AI Meets Control for
Resilient and Reliable Robot Planning
AI Meets Control for
Resilient and Reliable Robot Planning
Planning is fundamental to autonomous robots, enabling purposeful decision-making, adaptation to change, and sustained, reliable operation over long time horizons. Yet planning remains fragmented across the AI and control communities, which often pursue parallel solutions with limited interaction. AI-driven planning (e.g., RL) offers adaptability and reasoning over complex information but struggles to guarantee resilient and reliable long-term behavior, where performance must be maintained under disturbances and remain predictable across extended deployments. Control-driven planning (e.g., MPC) provides structure, predictability, and robustness, but is limited in flexibility, scalability, and its ability to integrate heterogeneous knowledge. Neither approach alone fully supports autonomy that must persist, evolve, and remain trustworthy over extended deployments.
This workshop aims to bridge these perspectives by promoting a shared view of planning for long-term robot autonomy. Unlike workshops focused on specific domains or isolated aspects such as perception or safety, this event treats planning as a foundational, cross-cutting problem. Its emphasis is on integrating AI-driven reasoning with control-driven structure to achieve resilient and reliable long-horizon behavior.
Key research questions include: what are the benefits and limitations of integrating control and AI for robotic planning? Can we provide shared representations for goal, constraints and uncertainty to bridge the gap between AI and control? Which approaches can capture long-horizon robustness under distribution shift, rare events, and cumulative degradation?
Through invited talks, contributed presentations, and an interactive panel, the workshop seeks to define a common research agenda and foster collaboration toward autonomous systems that plan intelligently, reliably, and with sustained resiliency.
Participants will gain insights into:
Shared abstractions: Which representations—such as temporal logic (LTL/STL), constraint graphs, Lyapunov certificates, or value‑function/cost‑to‑go formulations—can jointly express goals, constraints, and uncertainty in ways compatible across AI and control, enabling planners to remain reliable as tasks and environments evolve?

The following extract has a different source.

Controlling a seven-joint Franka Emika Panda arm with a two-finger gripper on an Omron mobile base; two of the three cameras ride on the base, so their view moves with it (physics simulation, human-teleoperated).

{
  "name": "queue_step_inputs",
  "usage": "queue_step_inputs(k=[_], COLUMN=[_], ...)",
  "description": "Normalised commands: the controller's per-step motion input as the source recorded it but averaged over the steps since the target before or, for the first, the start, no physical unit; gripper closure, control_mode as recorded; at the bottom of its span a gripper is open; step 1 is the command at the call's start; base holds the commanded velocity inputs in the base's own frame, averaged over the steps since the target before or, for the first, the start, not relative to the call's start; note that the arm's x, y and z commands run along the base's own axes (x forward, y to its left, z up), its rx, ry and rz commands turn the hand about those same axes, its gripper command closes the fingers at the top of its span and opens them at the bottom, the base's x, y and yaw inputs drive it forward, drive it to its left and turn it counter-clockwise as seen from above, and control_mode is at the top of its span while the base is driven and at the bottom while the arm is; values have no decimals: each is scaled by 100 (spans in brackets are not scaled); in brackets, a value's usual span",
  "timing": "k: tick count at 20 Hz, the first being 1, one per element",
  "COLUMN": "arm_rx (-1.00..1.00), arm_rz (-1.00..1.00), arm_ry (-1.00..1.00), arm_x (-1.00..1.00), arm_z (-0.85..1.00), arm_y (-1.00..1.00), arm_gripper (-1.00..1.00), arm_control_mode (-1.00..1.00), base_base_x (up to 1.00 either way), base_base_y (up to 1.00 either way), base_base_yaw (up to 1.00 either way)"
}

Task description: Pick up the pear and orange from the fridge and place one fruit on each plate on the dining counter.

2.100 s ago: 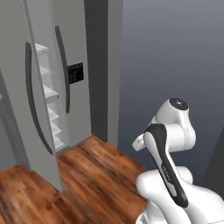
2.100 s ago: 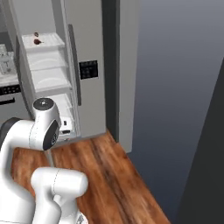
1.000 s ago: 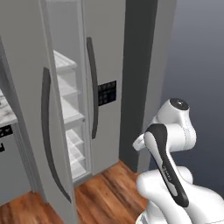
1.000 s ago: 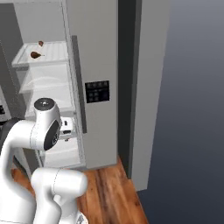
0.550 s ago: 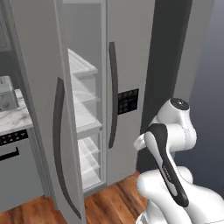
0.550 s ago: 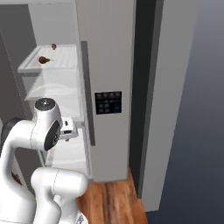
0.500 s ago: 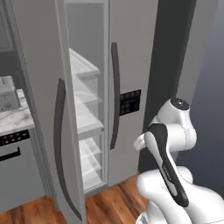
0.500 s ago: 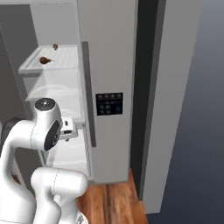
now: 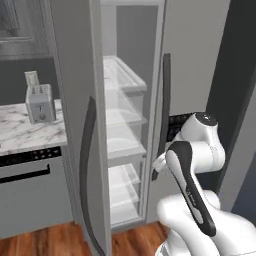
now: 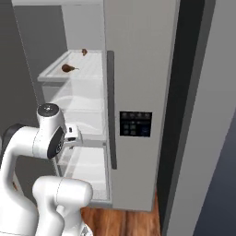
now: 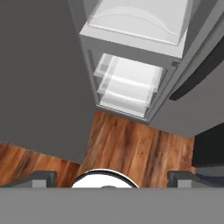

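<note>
Standing in front of the fridge (image 10: 138, 69), the robot has barely begun. The left door (image 9: 75, 125) hangs open, showing the white shelves (image 9: 122, 145), while the right door with the black dispenser panel (image 10: 135, 123) is closed. On the upper shelf, in the right base view, lie two small dark fruits: one at the front (image 10: 68, 68), stem to the side, looks like the pear; a smaller speck behind it (image 10: 84, 52) is too small to name. I cannot make out the orange. The arm is folded near its base, the gripper (image 11: 111, 175) spread wide and empty, pointing down at the wooden floor (image 11: 131, 148). Both fruits remain to fetch and plate.
</note>
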Motion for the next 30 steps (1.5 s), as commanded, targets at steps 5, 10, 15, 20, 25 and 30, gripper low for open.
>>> queue_step_inputs(k=[5,10,15,20,25,30], arm_rx=[0,0,0,0,0,0], arm_rz=[0,0,0,0,0,0], arm_ry=[0,0,0,0,0,0], arm_x=[0,0,0,0,0,0], arm_z=[0,0,0,0,0,0], arm_y=[0,0,0,0,0,0], arm_gripper=[-100,-100,-100,-100,-100,-100], arm_control_mode=[100,100,100,100,100,100], base_base_x=[57,62,64,53,1,0], base_base_y=[-20,-25,-28,-15,0,0], base_base_yaw=[31,19,11,10,0,0])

Hybrid adaptability–predictability: How can AI‑driven adaptability be combined with control‑driven structure to preserve long‑horizon coherence? Relevant families include learning‑based MPC, safe RL with control barrier functions, hierarchical RL–MPC schemes, optimization‑based TAMP, and neural or diffusion planners equipped with stability filters, with the goal of avoiding brittle or drifting policies.
Preventing long‑term drift: Which interaction mechanisms between AI reasoning and control structure—such as safety shields, certified policy updates, robust MPC, or adaptive controllers using learned uncertainty estimates—can keep planners aligned with safe and intended behavior over time?
Learning with stability: How can experience‑driven improvement be aligned with stability requirements so that learning enhances performance without eroding reliability? Directions include stability‑aware policy learning, adaptive control with learned dynamics, and hybrid symbolic–continuous planners that integrate data‑driven components without compromising guarantees.
Evaluation for long‑horizon autonomy: Which evaluation practices meaningfully capture long‑term robustness and sustained autonomy—e.g., stress‑testing under distribution shift, temporal‑consistency metrics, or benchmarks measuring cumulative degradation or drift—to assess whether planners remain reliable in realistic deployment conditions?